TASK: Exact copy, no pictures: output each line below as it stands.

COLLECTED MATERIAL:
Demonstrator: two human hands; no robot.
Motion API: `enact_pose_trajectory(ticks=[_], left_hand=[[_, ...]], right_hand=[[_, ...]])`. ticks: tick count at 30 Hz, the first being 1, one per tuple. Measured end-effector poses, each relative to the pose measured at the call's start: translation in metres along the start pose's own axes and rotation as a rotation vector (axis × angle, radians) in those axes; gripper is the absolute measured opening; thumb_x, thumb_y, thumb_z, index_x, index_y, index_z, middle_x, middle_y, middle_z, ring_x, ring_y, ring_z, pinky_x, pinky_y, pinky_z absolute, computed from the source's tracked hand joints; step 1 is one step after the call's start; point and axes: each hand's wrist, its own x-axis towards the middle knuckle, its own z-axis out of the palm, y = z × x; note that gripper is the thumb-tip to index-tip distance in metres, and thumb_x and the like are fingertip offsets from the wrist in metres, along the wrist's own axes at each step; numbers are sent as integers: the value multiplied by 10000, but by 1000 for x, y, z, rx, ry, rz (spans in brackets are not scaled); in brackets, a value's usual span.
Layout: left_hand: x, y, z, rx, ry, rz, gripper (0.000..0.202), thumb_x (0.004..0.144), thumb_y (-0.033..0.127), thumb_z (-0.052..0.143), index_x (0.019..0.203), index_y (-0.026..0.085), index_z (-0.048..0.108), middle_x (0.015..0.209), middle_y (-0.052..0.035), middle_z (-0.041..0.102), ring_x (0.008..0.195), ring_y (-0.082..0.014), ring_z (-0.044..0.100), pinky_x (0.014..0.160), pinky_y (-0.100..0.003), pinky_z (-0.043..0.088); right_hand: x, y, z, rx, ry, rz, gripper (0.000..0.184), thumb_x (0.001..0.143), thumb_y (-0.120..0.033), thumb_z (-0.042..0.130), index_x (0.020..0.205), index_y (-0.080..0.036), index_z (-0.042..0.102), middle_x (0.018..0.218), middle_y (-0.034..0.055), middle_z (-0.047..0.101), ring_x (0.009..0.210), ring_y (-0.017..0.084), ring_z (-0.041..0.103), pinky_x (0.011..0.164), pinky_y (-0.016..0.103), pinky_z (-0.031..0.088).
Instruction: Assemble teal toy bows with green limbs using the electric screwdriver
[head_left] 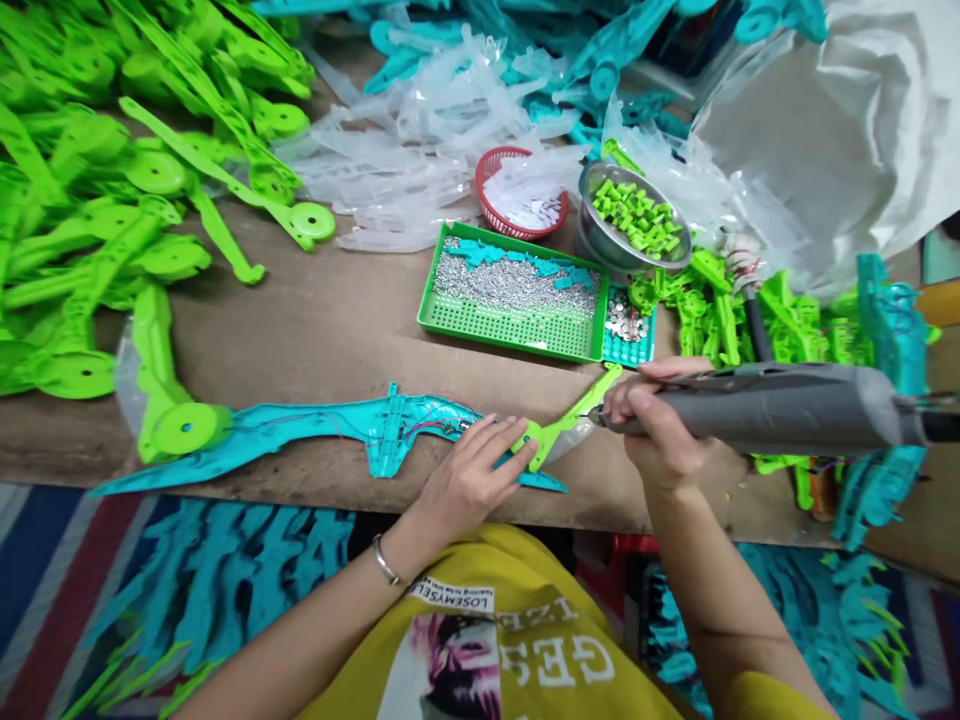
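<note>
A long blue plastic toy shell (pixel 300 425) lies along the front of the table, open side up, with thin red wires and small parts inside. A green arm (pixel 184 425) sits at its left end, and a smaller green arm (pixel 566 420) with a clear plastic strip sits at its right end. My left hand (pixel 480 465) rests flat over the right end, fingers stretched out and touching the green arm's round base. Wrapped round a grey electric screwdriver (pixel 780 405), my right hand (pixel 660 420) holds it level, its tip beside the small green arm.
A green tray (pixel 517 338) of small screws stands behind the shell, beside a small blue tray (pixel 630 350) of metal discs. Further back are a red basket (pixel 484 190) and a steel bowl (pixel 589 235) of green pieces. Green parts (pixel 82 250) heap at left.
</note>
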Motion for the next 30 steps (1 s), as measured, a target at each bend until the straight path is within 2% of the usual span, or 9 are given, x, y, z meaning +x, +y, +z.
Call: enact_pose_trajectory(ticks=[5, 9, 14, 18, 20, 22, 24, 26, 30], left_hand=[[2, 1, -5, 9, -46, -14, 369, 924, 162, 617, 1291, 128, 609, 1359, -175, 643, 1282, -294, 601, 1097, -518, 501], [2, 2, -5, 14, -40, -9, 370, 930, 154, 610, 1299, 127, 605, 1356, -175, 646, 1287, -290, 596, 1084, -515, 511], [1, 2, -4, 38, -34, 3, 354, 937, 157, 601, 1289, 123, 615, 1357, -169, 647, 1285, -295, 592, 1069, -506, 526], [1, 2, -4, 46, -16, 12, 354, 932, 139, 584, 1283, 107, 617, 1340, -177, 653, 1257, -296, 605, 1047, -499, 542], [1, 1, -3, 43, -7, 12, 356, 930, 140, 582, 1283, 109, 619, 1333, -178, 655, 1252, -297, 606, 1041, -499, 547], [1, 1, -2, 37, 1, 9, 364, 924, 137, 585, 1285, 114, 619, 1334, -177, 653, 1255, -298, 604, 1037, -503, 548], [0, 1, -2, 34, 5, 2, 376, 916, 132, 592, 1291, 119, 617, 1342, -175, 648, 1264, -296, 598, 1042, -507, 545], [0, 1, -2, 35, -1, -3, 380, 913, 134, 600, 1293, 122, 617, 1348, -172, 645, 1277, -294, 591, 1052, -503, 540], [1, 2, -4, 33, -14, -4, 367, 921, 135, 593, 1287, 126, 620, 1341, -166, 651, 1275, -286, 597, 1049, -494, 546]], right_hand=[[-5, 14, -6, -20, -26, 36, 163, 861, -258, 694, 1002, -268, 613, 600, -76, 583, 501, 133, 555, 535, 300, 491], [-9, 25, -11, -98, -88, 72, 173, 831, -302, 732, 918, -256, 589, 644, -54, 590, 541, 141, 570, 553, 315, 508], [-3, 33, -21, -124, -286, 91, 191, 775, -266, 773, 873, -234, 612, 685, -18, 619, 593, 150, 600, 556, 315, 511], [23, 26, -19, -16, -519, 114, 215, 813, -251, 730, 1006, -222, 641, 623, -35, 605, 499, 135, 568, 474, 288, 463], [42, 24, -9, 57, -428, 11, 238, 820, -265, 715, 1042, -233, 636, 593, -53, 583, 468, 130, 554, 462, 284, 457], [62, 28, 4, 100, -192, -145, 225, 800, -279, 718, 1004, -252, 627, 569, -70, 556, 459, 125, 542, 477, 285, 466], [81, 38, 16, 114, -2, -236, 210, 777, -282, 717, 957, -262, 611, 553, -81, 532, 452, 120, 528, 494, 285, 471], [94, 51, 24, 109, 76, -245, 206, 775, -289, 703, 949, -265, 596, 554, -86, 526, 448, 117, 523, 507, 285, 475], [105, 71, 30, 49, 114, -211, 230, 753, -313, 700, 942, -257, 579, 542, -92, 532, 448, 116, 516, 523, 286, 472]])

RESPONSE TO THIS TASK:
Demonstrator: two human hands; no robot.
Motion API: `enact_pose_trajectory(ticks=[_], left_hand=[[_, ...]], right_hand=[[_, ...]])`. ticks: tick count at 30 Hz, the first being 1, one per tuple. Measured end-effector poses, each relative to the pose measured at the call's start: translation in metres along the start pose's own axes and rotation as a rotation vector (axis × angle, radians) in those axes; gripper is the absolute measured opening; thumb_x, thumb_y, thumb_z, index_x, index_y, index_z, middle_x, middle_y, middle_z, ring_x, ring_y, ring_z, pinky_x, pinky_y, pinky_z absolute, computed from the source's tracked hand joints; step 1 is one step after the call's start; point and axes: each hand's wrist, its own x-axis towards the middle knuckle, its own z-axis out of the palm, y = z × x; note that gripper is the thumb-tip to index-tip distance in metres, and thumb_x and the like are fingertip offsets from the wrist in metres, along the wrist's own axes at each step; numbers are sent as integers: the value multiplied by 10000, but by 1000 for x, y, z, rx, ry, rz (spans in brackets are not scaled); in brackets, a value's usual span.
Layout: left_hand: x, y, z, rx, ry, rz, gripper (0.000..0.202), thumb_x (0.004..0.144), thumb_y (-0.033..0.127), thumb_z (-0.052..0.143), index_x (0.019..0.203), index_y (-0.026..0.085), index_z (-0.048..0.108), middle_x (0.015..0.209), middle_y (-0.052..0.035), middle_z (-0.041..0.102), ring_x (0.008..0.195), ring_y (-0.082..0.014), ring_z (-0.044..0.100), pinky_x (0.014..0.160), pinky_y (-0.100..0.003), pinky_z (-0.043..0.088); right_hand: x, y, z, rx, ry, rz, gripper (0.000..0.184), thumb_x (0.001..0.143), thumb_y (-0.120..0.033), thumb_z (-0.042..0.130), index_x (0.020..0.205), index_y (-0.080..0.036), index_z (-0.042..0.102), middle_x (0.018..0.218), middle_y (-0.034..0.055), middle_z (-0.047..0.101), ring_x (0.009..0.210), ring_y (-0.017..0.084), ring_z (-0.041..0.103), pinky_x (0.011..0.164), pinky_y (-0.016..0.103), pinky_z (-0.031..0.088).
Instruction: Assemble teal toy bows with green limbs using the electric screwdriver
[head_left] 
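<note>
A long blue plastic toy shell (pixel 300 425) lies along the front of the table, open side up, with thin red wires and small parts inside. A green arm (pixel 184 425) sits at its left end, and a smaller green arm (pixel 566 420) with a clear plastic strip sits at its right end. My left hand (pixel 480 465) rests flat over the right end, fingers stretched out and touching the green arm's round base. Wrapped round a grey electric screwdriver (pixel 780 405), my right hand (pixel 660 420) holds it level, its tip beside the small green arm.
A green tray (pixel 517 338) of small screws stands behind the shell, beside a small blue tray (pixel 630 350) of metal discs. Further back are a red basket (pixel 484 190) and a steel bowl (pixel 589 235) of green pieces. Green parts (pixel 82 250) heap at left.
</note>
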Motion for the next 30 steps (1 s), as measured, a target at each bend until the straight path is within 2% of the usual span, or 9 are given, x, y, z meaning +x, +y, +z.
Call: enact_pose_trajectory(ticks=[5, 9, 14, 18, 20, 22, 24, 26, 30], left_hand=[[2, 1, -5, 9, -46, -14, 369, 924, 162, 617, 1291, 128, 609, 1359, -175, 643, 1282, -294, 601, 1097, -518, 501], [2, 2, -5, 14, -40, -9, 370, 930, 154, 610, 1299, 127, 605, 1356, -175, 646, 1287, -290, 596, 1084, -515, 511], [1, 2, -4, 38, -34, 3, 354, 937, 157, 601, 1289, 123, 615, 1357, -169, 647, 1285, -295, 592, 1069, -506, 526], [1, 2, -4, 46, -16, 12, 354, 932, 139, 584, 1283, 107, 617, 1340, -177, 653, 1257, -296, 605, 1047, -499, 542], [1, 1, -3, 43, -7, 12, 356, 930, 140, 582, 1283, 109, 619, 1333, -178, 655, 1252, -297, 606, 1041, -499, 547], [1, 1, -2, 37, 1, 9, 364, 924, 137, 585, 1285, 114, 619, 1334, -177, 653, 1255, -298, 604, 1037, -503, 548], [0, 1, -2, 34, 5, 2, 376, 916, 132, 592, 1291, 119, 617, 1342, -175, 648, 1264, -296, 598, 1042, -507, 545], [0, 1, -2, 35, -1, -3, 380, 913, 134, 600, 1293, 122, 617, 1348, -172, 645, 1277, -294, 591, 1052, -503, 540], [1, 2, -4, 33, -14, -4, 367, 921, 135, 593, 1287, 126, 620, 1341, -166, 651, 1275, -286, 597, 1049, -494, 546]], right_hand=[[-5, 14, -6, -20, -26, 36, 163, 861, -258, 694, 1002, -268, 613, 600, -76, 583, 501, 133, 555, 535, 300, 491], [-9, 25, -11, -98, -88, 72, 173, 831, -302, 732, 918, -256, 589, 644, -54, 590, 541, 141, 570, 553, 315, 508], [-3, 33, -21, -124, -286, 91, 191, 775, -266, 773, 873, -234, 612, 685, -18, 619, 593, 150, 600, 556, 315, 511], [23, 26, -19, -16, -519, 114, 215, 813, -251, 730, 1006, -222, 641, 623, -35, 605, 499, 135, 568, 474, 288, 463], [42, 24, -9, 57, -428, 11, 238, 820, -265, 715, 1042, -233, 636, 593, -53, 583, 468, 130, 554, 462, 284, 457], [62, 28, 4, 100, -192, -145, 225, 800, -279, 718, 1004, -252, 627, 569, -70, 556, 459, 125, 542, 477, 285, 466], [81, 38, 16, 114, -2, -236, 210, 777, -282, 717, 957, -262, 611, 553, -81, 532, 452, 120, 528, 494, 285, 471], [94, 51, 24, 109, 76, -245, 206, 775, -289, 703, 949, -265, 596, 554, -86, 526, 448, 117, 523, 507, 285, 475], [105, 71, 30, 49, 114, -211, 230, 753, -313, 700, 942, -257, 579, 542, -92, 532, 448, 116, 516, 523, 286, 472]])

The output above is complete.